Aims: Sitravatinib, an investigational selective tyrosine kinase inhibitor, reduces the number of myeloid-derived suppressor cells, which promotes expansion of antitumor cytotoxic T cells and increases the ratio of M1/M2-polarized macrophages. Tislelizumab, a clinical-stage anti-PD-1 antibody engineered to minimize binding to FcγR on macrophages, has shown clinical activity in patients with advanced solid tumors.

Methods: In SAFFRON-103 Cohort I (NCT03666143), patients with PD-L1+, locally advanced/metastatic squamous NSCLC without prior systemic treatment in the metastatic setting were enrolled; PD-L1+ was defined as PD-L1 staining on ≥1% of tumor cells (VENTANA SP263 immunohistochemistry assay). Patients with documented EGFR mutation, ALK/ROS1 rearrangement, or BRAF mutation were not eligible. Patients received sitravatinib 120mg orally QD plus tislelizumab 200mg intravenously Q3W until unacceptable toxicity, withdrawal, or death. Primary endpoint was safety/tolerability; other endpoints included investigator-assessed ORR, DCR, PFS, and OS.

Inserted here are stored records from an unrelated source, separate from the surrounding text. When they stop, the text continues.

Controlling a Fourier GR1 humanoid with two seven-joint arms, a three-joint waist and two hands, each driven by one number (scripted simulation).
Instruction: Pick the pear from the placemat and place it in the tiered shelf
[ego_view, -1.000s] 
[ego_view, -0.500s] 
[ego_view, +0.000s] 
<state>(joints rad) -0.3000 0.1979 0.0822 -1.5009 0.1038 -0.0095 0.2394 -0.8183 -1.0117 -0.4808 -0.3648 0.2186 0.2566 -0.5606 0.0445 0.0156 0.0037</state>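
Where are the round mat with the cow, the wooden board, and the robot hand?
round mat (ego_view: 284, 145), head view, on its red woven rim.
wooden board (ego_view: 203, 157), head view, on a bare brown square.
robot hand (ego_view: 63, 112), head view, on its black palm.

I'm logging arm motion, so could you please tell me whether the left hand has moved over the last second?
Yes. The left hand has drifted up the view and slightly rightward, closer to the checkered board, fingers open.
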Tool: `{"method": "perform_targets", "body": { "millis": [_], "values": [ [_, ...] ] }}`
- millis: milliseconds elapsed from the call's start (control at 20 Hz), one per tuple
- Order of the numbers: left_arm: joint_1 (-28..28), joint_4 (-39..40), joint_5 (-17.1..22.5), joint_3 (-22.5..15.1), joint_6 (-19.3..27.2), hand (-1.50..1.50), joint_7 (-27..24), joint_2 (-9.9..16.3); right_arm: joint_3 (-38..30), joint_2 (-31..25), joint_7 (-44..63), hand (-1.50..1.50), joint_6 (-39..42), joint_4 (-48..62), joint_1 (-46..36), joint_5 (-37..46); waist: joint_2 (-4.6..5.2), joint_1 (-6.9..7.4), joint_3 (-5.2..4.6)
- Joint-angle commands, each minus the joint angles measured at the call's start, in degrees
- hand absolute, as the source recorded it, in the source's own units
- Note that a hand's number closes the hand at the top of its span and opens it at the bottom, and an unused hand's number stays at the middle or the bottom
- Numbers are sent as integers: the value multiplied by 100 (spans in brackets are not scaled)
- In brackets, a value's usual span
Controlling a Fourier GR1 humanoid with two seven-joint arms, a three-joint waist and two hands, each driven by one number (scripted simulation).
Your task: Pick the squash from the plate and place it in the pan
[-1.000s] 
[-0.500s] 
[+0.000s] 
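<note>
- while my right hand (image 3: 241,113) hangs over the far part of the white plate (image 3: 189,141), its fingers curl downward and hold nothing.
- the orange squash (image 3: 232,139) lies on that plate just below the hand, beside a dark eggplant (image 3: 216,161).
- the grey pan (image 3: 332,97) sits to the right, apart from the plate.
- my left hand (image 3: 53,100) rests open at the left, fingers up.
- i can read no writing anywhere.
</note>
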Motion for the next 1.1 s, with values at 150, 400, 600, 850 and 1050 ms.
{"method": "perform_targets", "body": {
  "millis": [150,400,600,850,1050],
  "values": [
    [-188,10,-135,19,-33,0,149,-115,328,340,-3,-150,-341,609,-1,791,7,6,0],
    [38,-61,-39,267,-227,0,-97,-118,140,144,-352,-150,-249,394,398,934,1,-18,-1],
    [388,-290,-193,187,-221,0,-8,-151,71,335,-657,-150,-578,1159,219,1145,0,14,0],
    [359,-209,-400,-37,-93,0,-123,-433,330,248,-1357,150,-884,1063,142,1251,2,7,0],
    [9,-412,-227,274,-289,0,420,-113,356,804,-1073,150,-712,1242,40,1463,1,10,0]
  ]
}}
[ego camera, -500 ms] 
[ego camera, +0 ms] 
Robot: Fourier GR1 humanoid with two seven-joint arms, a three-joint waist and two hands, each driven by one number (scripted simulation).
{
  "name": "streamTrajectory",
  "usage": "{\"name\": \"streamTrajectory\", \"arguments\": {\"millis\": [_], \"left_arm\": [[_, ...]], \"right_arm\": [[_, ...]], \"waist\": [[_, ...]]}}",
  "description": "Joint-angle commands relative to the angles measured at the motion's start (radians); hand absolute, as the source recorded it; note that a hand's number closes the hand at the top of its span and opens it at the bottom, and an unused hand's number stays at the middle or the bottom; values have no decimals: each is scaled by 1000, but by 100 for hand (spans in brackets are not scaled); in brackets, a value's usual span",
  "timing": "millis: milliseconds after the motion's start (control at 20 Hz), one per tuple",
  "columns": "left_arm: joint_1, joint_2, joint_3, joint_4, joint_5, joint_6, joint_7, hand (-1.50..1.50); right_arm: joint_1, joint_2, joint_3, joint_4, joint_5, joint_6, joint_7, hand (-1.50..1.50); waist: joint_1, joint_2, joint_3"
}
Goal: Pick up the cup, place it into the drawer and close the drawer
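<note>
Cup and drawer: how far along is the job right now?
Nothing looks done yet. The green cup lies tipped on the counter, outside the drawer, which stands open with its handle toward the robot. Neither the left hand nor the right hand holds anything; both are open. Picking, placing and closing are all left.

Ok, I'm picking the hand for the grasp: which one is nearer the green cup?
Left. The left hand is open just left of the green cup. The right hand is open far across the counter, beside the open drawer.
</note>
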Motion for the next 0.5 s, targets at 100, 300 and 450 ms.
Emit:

Results: Between 12/05/2020 and 10/02/2021, 24 patients were enrolled (median age 65.0 years [range: 56-71]; 91.7% male). Median study follow-up was 9.4 months (range: 0.4-16.2). At the data cut-off (08/11/2021), AEs were reported in 100% (any grade) and 66.7% (grade ≥3) of patients. Treatment-related AEs (TRAEs) of any grade or grade ≥3 were observed in 95.8% and 58.3% of patients, respectively; hypertension was the most common grade ≥3 TRAE (16.7%). Serious AEs were observed in 50.0% of patients; AEs led to death in two patients (death, n=1; pneumonia, n=1), neither AE was considered treatment related. Confirmed ORR was 30.4% (95% CI: 13.2, 52.9), with all seven patients achieving partial response; DCR was 78.3% (95% CI: 56.3, 92.5). Median PFS was 5.4 months (95% CI: 2.8, 8.6), while median OS was not reached (95% CI: 6.7, not estimable).

Conclusions: Sitravatinib plus tislelizumab demonstrated a manageable safety/tolerability profile and antitumor activity in systemic therapy-naïve patients with PD-L1+, locally advanced/metastatic squamous NSCLC.

  1. Acknowledgments: This study was sponsored by BeiGene, Ltd. Medical writing support for the development of this abstract, under the direction of the authors, was provided by Tamsin Grewal, MSc and Louise Oakes, PhD, of Ashfield MedComms, an Inizio company, and was funded by BeiGene, Ltd. Editorial support was provided by Elizabeth Hermans, PhD, of BeiGene, Ltd.